De 1875 à 1881, il effectue sa scolarité au sein de l’école libre jésuite Sainte Ignace. Là, il assiste au cours d’histoire du Père Caron qui suscite chez le jeune Pierre une passion pour l’Antiquité et en particulier pour les Jeux Olympiques. Six ans après, il obtient ses baccalauréats ès-lettres et ès-sciences. Ses parents veulent alors l’inscrire à la très réputée école militaire de Saint-Cyr. Mais il refuse et entame un cursus universitaire en droit et en sciences politiques. Durant les années 1880, il prend goût aux voyages et parcourt plusieurs fois l’Angleterre, l’Irlande et les États-Unis. Il découvre alors d’autres systèmes éducatifs qu’il étudie en détail et commence à ébaucher ce qui deviendra plus tard l’idéal olympique. Pierre de Coubertin ne cessera d’explorer le monde sa vie durant, autant pour ses recherches que par plaisir.
 
Du mari au père
Le 12 mars 1895, il épouse Marie Rothan, fille d’une riche famille alsacienne. Il trouve en elle une compagne forte de caractère, cultivée, très affectueuse et qui le soutiendra tout au long de son œuvre. Ils auront ensemble deux enfants : Jacques, né en 1896, et Renée, née en 1902. Pierre de Coubertin est très proche de ses enfants et accorde beaucoup d’importance à leur éducation, autant intellectuelle que physique. Et même si Jacques et Renée ont des problèmes de santé, causant de nombreux tourments à leurs parents, ils héritent de la passion sportive de leur père. Renée en particulier passe des journées entières à skier dans les Alpes.

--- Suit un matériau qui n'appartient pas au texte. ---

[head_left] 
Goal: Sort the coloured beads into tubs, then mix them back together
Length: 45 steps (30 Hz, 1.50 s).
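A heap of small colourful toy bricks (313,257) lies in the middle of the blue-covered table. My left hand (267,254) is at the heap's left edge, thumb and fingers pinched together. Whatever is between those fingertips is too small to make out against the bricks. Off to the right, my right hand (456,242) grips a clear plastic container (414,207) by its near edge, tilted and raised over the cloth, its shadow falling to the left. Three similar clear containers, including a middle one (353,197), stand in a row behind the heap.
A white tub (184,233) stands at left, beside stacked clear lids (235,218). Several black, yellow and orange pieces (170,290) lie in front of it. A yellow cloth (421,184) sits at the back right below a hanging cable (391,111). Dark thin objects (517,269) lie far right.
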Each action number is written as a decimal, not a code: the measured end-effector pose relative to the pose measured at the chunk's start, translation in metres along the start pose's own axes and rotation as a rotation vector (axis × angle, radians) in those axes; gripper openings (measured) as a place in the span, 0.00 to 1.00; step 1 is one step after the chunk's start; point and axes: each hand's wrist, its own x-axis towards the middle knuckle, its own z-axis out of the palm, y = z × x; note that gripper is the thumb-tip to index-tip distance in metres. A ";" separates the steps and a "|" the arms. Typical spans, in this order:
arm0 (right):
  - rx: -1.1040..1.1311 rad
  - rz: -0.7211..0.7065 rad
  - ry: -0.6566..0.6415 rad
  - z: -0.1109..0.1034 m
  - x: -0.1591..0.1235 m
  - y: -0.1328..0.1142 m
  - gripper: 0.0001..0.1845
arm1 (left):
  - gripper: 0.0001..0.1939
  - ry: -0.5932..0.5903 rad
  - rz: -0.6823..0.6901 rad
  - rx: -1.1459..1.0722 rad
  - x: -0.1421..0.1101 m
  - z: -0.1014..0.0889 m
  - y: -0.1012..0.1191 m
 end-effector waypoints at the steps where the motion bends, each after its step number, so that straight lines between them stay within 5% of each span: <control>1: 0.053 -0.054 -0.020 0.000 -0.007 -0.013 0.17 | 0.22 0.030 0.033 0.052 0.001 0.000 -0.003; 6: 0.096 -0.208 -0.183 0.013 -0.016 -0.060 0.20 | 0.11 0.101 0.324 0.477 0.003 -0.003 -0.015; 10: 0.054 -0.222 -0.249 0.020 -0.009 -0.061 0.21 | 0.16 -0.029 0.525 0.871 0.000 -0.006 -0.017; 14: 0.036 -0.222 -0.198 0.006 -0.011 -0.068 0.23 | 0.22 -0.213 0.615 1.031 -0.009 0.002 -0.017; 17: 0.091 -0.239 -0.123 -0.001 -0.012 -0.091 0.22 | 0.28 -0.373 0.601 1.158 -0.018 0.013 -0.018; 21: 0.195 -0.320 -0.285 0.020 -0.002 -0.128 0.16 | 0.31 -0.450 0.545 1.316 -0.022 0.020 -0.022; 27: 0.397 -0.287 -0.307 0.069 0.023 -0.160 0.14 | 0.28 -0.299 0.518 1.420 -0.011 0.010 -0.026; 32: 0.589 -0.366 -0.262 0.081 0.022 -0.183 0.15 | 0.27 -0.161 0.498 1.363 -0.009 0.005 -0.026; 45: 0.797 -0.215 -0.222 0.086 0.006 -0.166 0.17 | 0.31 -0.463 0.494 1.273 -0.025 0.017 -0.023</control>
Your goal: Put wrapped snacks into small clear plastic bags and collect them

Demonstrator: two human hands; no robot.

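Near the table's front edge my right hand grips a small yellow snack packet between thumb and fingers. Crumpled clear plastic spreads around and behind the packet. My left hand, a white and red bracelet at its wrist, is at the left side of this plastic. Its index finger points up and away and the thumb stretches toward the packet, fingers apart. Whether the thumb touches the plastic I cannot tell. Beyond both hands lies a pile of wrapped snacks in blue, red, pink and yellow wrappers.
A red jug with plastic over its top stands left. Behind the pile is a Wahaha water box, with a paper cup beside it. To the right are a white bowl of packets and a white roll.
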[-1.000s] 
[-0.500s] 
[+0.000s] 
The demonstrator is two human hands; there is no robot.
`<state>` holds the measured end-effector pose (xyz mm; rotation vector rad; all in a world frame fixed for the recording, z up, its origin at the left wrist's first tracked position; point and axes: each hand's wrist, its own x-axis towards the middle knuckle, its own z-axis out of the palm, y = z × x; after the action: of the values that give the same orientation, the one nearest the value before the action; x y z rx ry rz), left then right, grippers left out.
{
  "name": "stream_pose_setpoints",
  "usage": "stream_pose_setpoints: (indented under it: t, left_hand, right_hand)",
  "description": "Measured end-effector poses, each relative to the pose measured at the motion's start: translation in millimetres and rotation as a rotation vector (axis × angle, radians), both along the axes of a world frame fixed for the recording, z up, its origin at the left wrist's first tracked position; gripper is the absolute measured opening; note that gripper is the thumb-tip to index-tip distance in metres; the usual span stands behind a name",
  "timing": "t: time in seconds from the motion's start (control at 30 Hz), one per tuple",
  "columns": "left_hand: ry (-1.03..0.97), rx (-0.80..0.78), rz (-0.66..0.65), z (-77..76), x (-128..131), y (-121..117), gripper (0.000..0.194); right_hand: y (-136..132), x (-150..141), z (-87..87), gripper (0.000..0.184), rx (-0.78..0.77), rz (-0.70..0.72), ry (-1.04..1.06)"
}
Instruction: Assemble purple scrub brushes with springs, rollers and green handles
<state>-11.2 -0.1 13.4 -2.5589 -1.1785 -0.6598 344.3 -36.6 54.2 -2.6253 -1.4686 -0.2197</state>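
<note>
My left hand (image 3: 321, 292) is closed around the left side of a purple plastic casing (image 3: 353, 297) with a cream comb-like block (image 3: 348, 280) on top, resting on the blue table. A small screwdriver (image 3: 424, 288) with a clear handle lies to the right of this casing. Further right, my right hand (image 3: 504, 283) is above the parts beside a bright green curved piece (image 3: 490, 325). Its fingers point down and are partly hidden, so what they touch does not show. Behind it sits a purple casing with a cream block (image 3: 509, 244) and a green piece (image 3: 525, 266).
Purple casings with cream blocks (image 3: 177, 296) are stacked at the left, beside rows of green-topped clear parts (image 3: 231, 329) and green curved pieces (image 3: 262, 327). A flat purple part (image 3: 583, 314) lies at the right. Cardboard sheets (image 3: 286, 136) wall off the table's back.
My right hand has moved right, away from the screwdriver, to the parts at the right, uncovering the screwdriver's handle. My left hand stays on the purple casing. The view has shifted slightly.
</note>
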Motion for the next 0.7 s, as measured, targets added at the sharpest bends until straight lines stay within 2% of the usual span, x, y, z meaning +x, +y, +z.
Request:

Pierre de Coubertin ne laisse jamais ses travaux prendre le dessus sur sa vie de famille, privilégiant le plus souvent les sorties et les réunions de famille. Il apprécie les pique-niques et les promenades, qu’il partage avec ses enfants et son épouse pendant les périodes estivales. Les Coubertin se rendent également dans la propriété des Rothan à Lutterbach, où Pierre passe de longues heures à discuter avec sa belle-mère, une personne cultivée avec qui il échange ses découvertes et ses opinions. Parallèlement, il fréquente toujours sa sœur Marie avec qui il entretient une forte relation fraternelle depuis l’enfance. Ainsi, les relations qu’il avait avec les femmes de son entourage ont beaucoup compté pour lui.
En 1922, les Coubertin s’installent à Lausanne en Suisse, siège du CIO depuis 1915. Vivant plusieurs années à l’hôtel, ils emménagent en 1929 au troisième étage de la villa de Mon-Repos, appartement que la Municipalité lausannoise a mis à leur disposition. En 1935, ils changent à nouveau de logement et s’établissent à Genève.
 
Du vieil homme à la postérité
Le 2 septembre 1937 dans le Parc de la Grange à Genève, lors d’une de ses promenades de réflexion, Pierre de Coubertin décède à la suite d’un arrêt cardiaque. Deux mois plus tôt, la ville de Lausanne l’élisait « citoyen d’honneur » en hommage à son oeuvre. Selon ses dernières volontés, son cœur est embaumé et conservé dans une stèle à Olympie, devant ce qui est aujourd’hui l’Université Internationale Olympique. Son corps, lui, est enterré à Lausanne, ville qui lui offrit hospitalité, asile et reconnaissance.
« La vie est simple, parce que la lutte est simple. Le bon lutteur recule, il ne s’abandonne point : il cède, il ne renonce jamais […]. La vie est solidaire, parce que la lutte est solidaire […]. La vie est belle, parce que la lutte est belle […] lutte des âmes poursuivant la vérité, la lumière et la justice » (in Le roman d’un rallie, de Pierre de Coubertin, 1902).
 
* in Pierre de Coubertin, l’humaniste olympique, de Conrado Durántez Corral, 1994.